# Work instructions
When the string "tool" occurs in a line of the records, show that line.
##### Data provided
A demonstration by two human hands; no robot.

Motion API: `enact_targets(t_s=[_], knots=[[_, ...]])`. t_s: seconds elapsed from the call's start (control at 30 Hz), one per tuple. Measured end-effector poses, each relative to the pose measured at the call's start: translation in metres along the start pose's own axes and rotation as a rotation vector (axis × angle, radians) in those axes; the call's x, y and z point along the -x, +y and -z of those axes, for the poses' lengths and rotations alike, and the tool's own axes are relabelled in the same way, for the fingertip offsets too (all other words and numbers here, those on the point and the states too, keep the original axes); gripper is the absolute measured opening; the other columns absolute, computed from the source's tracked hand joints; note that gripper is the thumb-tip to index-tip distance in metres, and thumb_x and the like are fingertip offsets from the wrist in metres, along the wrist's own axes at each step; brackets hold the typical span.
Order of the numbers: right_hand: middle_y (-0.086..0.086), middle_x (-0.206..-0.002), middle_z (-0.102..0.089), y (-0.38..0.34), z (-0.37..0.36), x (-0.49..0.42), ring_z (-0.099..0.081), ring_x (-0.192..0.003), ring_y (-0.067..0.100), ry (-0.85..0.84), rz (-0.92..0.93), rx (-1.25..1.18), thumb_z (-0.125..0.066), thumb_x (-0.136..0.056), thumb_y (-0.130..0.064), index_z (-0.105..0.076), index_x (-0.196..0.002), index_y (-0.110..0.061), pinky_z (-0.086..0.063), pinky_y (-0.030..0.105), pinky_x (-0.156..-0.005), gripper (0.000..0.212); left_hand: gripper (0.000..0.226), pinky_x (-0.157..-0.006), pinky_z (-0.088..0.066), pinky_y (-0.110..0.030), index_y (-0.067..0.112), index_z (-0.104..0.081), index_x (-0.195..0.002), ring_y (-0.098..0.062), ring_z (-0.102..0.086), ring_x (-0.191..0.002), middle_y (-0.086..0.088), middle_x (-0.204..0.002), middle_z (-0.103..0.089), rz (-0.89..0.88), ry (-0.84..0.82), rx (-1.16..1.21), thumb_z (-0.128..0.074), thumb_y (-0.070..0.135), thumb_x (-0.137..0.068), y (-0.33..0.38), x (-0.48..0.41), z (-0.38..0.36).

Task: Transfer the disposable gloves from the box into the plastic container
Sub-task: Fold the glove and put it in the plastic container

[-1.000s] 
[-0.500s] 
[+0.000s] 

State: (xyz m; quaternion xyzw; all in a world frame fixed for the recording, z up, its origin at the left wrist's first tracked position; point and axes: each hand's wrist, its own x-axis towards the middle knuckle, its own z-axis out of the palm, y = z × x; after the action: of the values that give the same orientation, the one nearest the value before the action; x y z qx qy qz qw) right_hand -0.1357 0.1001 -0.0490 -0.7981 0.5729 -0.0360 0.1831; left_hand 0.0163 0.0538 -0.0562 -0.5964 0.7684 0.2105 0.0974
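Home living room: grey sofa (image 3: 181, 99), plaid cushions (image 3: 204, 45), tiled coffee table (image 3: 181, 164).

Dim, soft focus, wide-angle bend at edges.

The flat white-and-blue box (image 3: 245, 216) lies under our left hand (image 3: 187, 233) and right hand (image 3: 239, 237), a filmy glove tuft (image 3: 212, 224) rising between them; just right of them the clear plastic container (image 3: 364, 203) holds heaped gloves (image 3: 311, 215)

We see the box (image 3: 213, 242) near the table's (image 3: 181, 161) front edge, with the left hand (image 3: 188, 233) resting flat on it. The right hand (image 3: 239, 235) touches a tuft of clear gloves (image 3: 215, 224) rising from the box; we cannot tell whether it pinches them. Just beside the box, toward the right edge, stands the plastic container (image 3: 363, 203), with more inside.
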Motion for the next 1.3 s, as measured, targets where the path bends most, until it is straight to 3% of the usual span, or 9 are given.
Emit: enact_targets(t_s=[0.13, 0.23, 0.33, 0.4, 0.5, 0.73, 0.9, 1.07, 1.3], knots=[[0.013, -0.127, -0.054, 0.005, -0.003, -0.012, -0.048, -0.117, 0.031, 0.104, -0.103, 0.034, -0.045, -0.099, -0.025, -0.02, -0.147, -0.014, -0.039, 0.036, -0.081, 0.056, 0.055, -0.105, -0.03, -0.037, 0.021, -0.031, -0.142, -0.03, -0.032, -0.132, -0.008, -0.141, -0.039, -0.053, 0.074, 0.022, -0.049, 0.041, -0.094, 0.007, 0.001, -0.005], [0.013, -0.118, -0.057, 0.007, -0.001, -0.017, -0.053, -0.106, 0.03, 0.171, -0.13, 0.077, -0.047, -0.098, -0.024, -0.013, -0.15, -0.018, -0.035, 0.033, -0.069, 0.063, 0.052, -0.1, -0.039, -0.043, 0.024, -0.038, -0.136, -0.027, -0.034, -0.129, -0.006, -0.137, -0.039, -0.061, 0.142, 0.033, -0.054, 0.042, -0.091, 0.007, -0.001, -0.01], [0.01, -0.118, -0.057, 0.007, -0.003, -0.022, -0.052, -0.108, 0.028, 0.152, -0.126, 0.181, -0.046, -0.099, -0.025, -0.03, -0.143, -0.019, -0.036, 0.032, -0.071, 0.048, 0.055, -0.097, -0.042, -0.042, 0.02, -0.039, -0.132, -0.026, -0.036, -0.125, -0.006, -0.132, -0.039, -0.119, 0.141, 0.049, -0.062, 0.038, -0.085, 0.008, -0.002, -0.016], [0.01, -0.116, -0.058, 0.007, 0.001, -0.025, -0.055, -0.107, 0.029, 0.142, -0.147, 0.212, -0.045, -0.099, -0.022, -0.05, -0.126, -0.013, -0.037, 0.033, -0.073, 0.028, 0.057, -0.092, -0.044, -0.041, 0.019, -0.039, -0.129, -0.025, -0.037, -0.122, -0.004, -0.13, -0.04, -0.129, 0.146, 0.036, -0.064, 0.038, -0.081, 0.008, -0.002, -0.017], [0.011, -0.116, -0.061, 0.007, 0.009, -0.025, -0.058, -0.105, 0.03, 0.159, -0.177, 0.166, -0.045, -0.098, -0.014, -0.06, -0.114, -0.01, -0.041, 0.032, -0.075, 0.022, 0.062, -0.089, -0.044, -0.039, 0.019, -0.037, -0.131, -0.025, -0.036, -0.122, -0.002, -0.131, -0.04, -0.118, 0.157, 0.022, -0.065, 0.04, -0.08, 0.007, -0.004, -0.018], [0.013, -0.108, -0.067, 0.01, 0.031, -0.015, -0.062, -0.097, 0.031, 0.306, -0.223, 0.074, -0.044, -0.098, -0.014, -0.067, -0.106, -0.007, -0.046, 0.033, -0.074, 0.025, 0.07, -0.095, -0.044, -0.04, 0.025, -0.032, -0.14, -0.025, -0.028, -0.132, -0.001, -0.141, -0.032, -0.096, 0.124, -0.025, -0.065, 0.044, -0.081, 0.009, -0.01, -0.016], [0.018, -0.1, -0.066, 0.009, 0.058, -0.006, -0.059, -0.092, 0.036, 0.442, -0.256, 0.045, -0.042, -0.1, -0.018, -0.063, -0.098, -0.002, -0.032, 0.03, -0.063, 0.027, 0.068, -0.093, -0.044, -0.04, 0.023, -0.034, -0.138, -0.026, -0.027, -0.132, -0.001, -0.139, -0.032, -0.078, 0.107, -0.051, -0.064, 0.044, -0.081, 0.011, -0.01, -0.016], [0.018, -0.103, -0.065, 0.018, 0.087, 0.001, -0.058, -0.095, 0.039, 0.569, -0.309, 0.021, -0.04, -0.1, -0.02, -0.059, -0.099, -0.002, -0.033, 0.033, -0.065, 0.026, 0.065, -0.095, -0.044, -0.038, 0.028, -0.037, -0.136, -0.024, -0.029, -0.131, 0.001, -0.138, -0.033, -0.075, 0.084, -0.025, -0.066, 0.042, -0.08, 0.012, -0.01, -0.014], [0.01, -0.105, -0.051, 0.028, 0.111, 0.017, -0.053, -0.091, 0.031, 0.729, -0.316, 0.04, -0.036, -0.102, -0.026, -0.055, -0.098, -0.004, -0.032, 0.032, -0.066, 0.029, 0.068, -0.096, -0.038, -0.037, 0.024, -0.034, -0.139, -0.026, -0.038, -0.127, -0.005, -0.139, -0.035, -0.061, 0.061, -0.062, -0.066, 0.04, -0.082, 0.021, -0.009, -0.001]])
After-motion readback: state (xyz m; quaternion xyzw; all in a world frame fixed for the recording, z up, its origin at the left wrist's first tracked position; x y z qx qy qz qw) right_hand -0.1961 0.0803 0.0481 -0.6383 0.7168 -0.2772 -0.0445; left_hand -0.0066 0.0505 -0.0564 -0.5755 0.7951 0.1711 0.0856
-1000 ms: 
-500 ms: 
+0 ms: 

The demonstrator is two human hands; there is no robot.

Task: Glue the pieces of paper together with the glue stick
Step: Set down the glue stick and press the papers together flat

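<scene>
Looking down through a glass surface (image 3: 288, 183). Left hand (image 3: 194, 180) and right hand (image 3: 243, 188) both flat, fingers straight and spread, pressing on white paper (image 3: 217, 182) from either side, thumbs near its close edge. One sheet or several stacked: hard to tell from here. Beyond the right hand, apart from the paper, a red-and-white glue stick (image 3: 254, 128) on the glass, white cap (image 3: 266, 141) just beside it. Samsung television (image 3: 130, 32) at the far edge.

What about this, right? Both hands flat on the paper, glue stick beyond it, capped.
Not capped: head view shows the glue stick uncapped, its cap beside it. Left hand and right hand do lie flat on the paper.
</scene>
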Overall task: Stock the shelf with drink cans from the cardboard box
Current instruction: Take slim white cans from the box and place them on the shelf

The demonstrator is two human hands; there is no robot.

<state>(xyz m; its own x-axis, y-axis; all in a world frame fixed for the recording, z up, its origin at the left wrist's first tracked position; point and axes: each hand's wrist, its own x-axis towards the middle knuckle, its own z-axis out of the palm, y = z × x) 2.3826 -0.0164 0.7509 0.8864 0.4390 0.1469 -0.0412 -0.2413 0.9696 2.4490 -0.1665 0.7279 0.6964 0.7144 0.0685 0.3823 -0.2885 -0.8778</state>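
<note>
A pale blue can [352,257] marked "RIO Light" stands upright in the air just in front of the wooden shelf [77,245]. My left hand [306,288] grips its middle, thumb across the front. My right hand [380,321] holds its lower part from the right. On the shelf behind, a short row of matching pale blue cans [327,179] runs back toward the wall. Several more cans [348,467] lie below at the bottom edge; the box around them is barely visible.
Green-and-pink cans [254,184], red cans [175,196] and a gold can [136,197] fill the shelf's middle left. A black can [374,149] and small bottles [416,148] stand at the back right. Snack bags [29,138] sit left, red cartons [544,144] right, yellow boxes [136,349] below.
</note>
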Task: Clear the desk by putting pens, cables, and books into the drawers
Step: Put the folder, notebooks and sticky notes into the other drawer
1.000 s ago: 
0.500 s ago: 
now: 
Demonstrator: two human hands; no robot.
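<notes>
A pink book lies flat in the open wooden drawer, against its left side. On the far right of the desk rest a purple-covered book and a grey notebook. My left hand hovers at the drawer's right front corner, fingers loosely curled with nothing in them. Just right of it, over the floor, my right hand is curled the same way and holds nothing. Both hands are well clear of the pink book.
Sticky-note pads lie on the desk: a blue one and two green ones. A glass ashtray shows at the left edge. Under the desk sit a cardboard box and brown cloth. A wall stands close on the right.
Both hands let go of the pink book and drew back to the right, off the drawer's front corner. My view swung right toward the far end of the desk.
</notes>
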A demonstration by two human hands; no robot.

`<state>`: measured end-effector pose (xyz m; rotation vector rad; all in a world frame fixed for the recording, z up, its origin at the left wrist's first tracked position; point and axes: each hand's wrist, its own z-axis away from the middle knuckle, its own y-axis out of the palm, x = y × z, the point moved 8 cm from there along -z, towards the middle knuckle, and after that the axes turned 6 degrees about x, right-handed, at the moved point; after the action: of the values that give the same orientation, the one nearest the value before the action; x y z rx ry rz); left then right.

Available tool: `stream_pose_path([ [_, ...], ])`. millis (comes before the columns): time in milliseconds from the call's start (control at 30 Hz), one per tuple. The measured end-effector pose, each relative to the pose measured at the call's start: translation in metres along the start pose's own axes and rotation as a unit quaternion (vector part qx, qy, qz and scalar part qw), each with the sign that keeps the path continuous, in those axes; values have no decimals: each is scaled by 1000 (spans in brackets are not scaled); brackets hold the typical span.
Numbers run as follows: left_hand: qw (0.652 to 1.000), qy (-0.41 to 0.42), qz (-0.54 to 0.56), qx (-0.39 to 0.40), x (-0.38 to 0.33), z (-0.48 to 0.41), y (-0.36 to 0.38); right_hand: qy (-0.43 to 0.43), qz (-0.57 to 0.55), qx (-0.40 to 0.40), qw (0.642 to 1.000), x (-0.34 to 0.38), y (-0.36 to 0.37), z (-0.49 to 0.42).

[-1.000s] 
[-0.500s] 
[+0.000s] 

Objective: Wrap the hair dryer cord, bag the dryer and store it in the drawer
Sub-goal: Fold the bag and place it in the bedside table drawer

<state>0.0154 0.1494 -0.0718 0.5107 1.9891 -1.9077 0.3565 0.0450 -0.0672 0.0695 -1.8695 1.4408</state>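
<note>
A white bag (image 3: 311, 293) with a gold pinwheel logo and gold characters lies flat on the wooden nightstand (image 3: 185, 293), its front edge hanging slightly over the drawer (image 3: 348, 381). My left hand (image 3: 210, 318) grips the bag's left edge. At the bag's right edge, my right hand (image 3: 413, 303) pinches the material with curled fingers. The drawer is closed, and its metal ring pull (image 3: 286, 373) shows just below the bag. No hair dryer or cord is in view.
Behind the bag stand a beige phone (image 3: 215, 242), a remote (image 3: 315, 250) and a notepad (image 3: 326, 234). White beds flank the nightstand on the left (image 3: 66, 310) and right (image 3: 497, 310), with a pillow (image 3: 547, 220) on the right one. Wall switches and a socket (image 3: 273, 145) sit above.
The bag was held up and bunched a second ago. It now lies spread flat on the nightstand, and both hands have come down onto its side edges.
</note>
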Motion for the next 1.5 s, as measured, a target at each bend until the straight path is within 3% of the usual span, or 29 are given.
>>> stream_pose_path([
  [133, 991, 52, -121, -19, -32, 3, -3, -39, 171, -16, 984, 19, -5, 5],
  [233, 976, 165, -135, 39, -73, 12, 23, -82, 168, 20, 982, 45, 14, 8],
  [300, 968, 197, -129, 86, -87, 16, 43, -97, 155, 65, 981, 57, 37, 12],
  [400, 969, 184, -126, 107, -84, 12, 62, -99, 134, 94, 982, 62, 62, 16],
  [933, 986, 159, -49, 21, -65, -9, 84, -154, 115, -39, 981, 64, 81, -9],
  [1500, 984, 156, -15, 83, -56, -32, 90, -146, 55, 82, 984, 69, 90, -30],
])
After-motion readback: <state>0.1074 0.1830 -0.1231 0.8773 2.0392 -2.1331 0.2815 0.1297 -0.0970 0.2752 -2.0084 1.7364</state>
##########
# Your solution
Motion API: `enact_targets(t_s=[_], knots=[[_, ...]])`. t_s: seconds elapsed from the call's start (control at 30 Hz), one per tuple. Measured end-effector poses, each relative to the pose measured at the call's start: translation in metres along the start pose's own axes and rotation as a rotation vector (axis × angle, radians) in those axes; the call's x, y and z point along the -x, +y and -z of those axes, for the poses' lengths and rotations alike, and the tool's own axes are relabelled in the same way, for the fingertip offsets too (all other words and numbers here, those on the point and the states too, keep the original axes); gripper is the absolute measured opening; the other columns absolute, computed from the source's tracked hand joints; note that gripper is the thumb-tip to index-tip distance in metres, and thumb_x and the like are fingertip offsets from the wrist in metres, along the wrist's own axes at each step; brackets hold the typical span.
Available tool: `stream_pose_path([ [_, ...], ])`. millis (comes before the columns): time in milliseconds from the call's start (control at 30 Hz), one per tuple. The measured end-effector pose, each relative to the pose measured at the call's start: translation in metres along the start pose's own axes and rotation as a unit quaternion (vector part qx, qy, qz and scalar part qw), each with the sign that keeps the path continuous, in those axes; values have no decimals: each is scaled by 1000 (spans in brackets are not scaled); brackets hold the typical span.

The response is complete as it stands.